Background
When you access a Google service programmatically, you may need to use a Google Service Account (GSA). Historically, it was relatively easy to authenticate with Google services. All you needed was a simple API key and you were up and running. But Google has since implemented more robust security for services needing a GSA such as the Indexing API.
To gain access to a Google service using your GSA, you need to use OAuth 2.0 protocol with either Workload Identity Federation or service account keys. Which path you go down will largely be determined by who you're using for cloud.
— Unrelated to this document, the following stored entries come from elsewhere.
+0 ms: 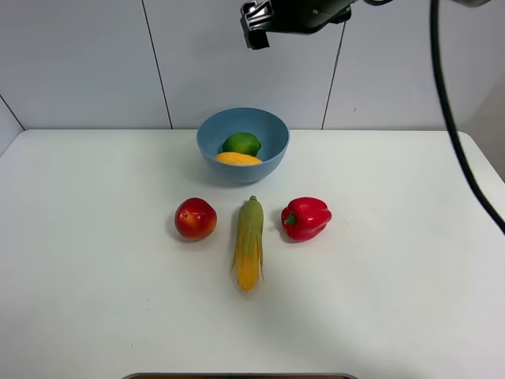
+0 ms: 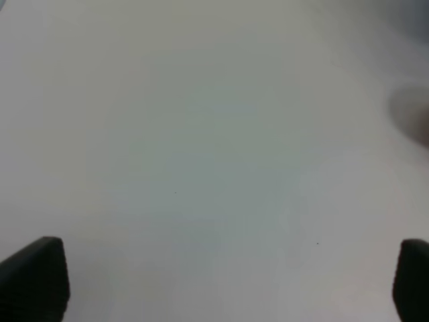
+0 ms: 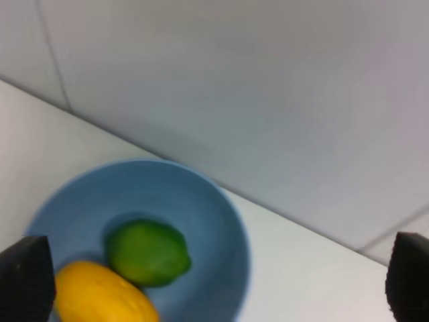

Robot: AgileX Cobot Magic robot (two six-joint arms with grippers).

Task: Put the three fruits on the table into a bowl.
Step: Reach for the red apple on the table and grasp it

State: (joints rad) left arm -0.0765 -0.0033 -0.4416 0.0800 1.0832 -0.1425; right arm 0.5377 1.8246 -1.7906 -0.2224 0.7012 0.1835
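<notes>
Above bowl (image 3: pixel 181 194), my right end effector (image 3: pixel 218 278): spread, empty; left end effector (image 2: pixel 222 280) too. Mango (image 3: pixel 100 295), green fruit (image 3: pixel 147 251) inside; apple (image 1: pixel 196 219) outside.

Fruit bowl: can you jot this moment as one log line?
bowl: mango, green fruit inside | table: apple not yet in | left gripper: open, empty | right gripper: open, empty

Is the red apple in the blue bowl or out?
Out. The red apple sits on the white table, apart from the round light blue bowl, which holds only the yellow-orange mango and round green fruit.
</notes>
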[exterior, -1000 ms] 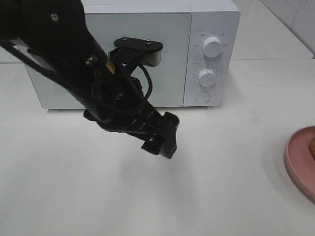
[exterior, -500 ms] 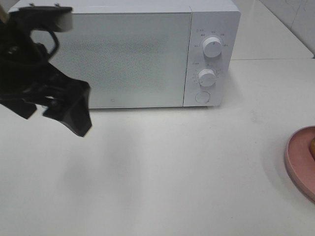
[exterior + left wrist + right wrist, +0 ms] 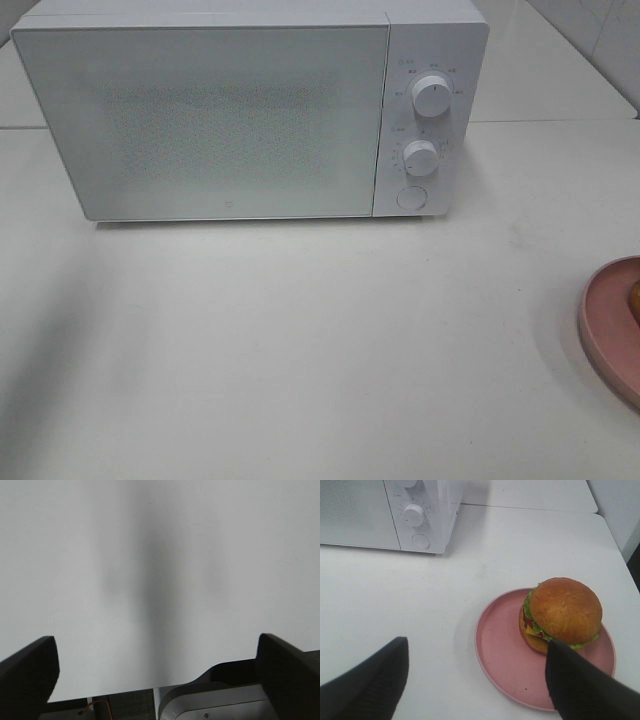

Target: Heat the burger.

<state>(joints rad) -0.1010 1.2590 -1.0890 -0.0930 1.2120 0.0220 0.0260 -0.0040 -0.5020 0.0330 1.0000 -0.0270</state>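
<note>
microwave: white, door shut | plate: pink, right table edge

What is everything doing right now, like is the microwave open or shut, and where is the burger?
microwave: door shut, standing on the table.
burger: whole, upright on the pink plate, not held.
pink plate: flat on the table, burger on it.
left gripper: open, holding nothing, over bare table.
right gripper: open, holding nothing, above the plate.

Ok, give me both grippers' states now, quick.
Left gripper: open, holding nothing, over bare table.
Right gripper: open, holding nothing, above the burger on its pink plate.
</note>
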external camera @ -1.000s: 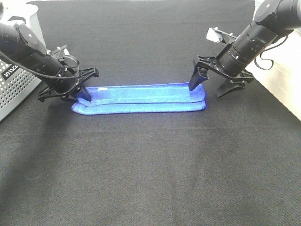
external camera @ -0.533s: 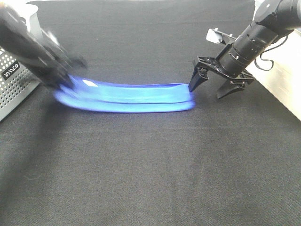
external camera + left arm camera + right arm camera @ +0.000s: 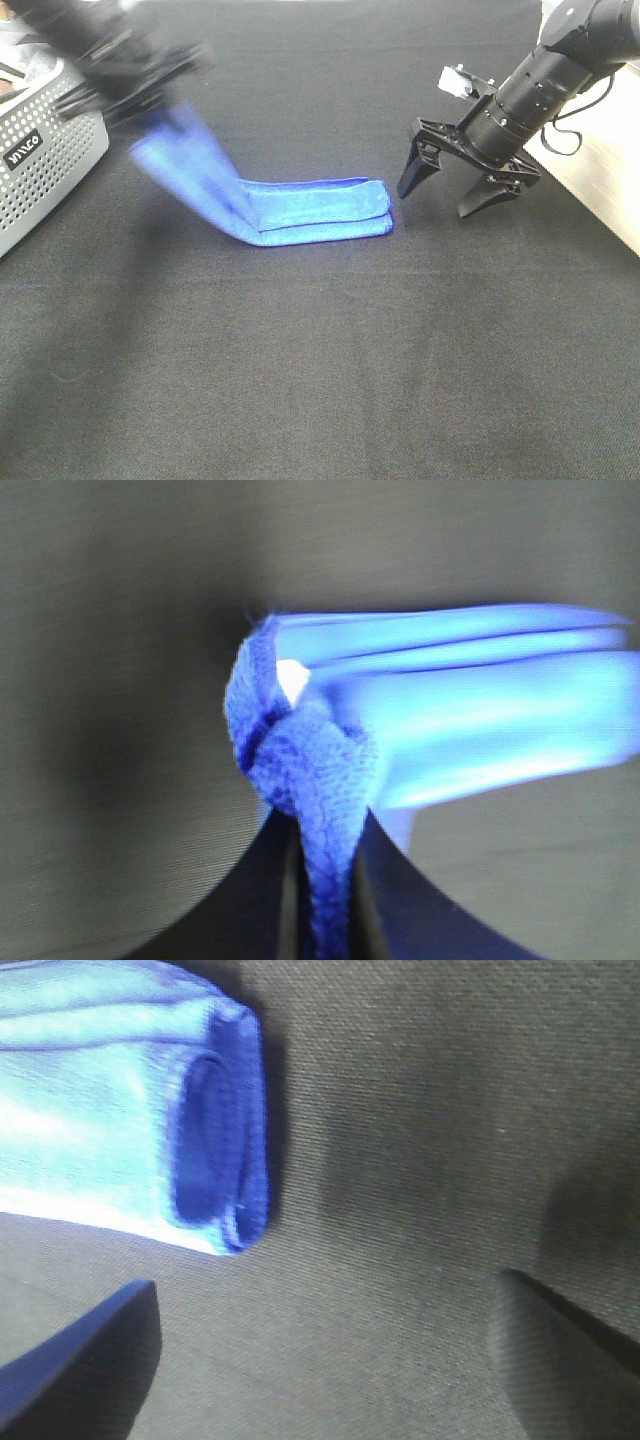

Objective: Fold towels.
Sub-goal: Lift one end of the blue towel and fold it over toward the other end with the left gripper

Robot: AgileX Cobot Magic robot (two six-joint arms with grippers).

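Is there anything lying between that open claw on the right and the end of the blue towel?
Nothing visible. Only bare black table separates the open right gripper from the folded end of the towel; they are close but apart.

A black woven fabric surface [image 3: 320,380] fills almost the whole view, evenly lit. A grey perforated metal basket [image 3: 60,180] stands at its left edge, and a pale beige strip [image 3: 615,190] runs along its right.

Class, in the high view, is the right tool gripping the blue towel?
No, the right tool is open and apart from the towel.
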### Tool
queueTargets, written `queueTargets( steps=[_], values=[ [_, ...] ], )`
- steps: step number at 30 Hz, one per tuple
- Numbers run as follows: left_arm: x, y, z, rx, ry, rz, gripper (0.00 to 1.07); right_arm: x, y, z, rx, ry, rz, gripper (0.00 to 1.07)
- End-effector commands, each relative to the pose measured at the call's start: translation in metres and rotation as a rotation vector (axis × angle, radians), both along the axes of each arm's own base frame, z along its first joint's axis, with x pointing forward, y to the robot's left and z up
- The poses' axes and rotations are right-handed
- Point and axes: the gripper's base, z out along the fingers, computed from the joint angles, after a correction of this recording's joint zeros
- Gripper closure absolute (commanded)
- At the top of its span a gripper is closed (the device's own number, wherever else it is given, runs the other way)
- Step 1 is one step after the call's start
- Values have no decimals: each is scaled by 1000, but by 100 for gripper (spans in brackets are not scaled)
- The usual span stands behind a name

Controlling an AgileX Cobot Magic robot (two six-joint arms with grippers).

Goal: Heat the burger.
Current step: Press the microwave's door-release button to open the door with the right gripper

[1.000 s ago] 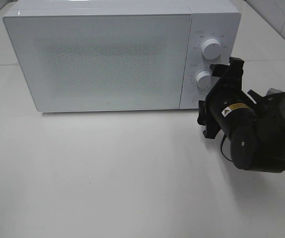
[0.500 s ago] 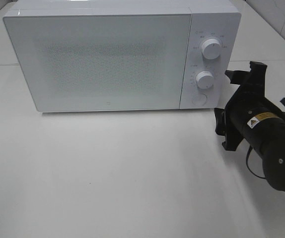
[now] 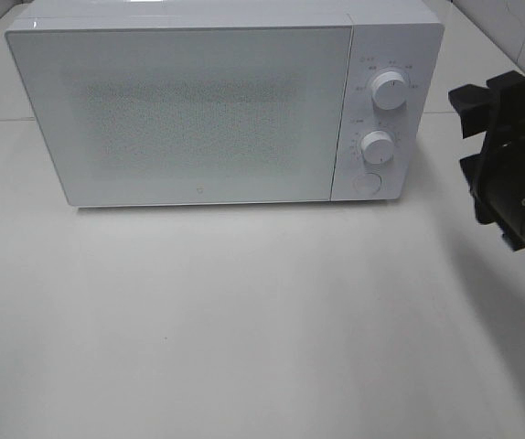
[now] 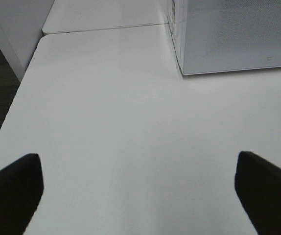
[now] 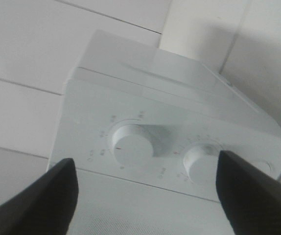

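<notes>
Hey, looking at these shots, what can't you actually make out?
Burger: in no view; the shut, speckled microwave door hides the inside.
Dial markings: too small in the high view, blurred in the right wrist view.
Right gripper: partly cut off by the high view's right edge.
Left gripper: only fingertips show, left wrist view.

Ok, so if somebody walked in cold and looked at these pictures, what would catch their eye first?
The big white microwave, door shut, stands at the back of the table and dominates the high view. Next comes the black right gripper, jaws open, off the microwave's right side and facing its upper knob and lower knob. No burger is in view.
</notes>
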Motion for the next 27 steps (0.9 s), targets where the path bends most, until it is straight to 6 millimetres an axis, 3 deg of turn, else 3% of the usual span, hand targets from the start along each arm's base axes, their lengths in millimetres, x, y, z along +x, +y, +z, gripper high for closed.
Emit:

If you're using cloud providers like Google, AWS, or Azure, then Google recommends using Workload Identity Federation due to better security than with service account keys as well as more granular permissions between projects.
I don't use a provider where Workload Identity Federation is an option so I'm going to use service account keys.
This article will look at how to obtain a service account key, store and retrieve environment variables in development and production, and how to authenticate a request with a Google service.
Google Service Account Key
For completeness, I'll touch briefly on obtaining a GSA but mostly I'll just refer to the docs since it's a pretty simple task.
First you need to create a service account if you don't already have one set up for your project. A service account is created from the "IAM & Admin" section of the Google developer Cloud Management Platform.
On the sidebar you'll see "Service Accounts." Select this option followed by "Create Service Account" and follow the prompts. For the name itself, I generally use a sort of "slugified" (spaces to dashes without special characters) version of the project name with a postfix "gsa." For example, <my-project-name>-gsa.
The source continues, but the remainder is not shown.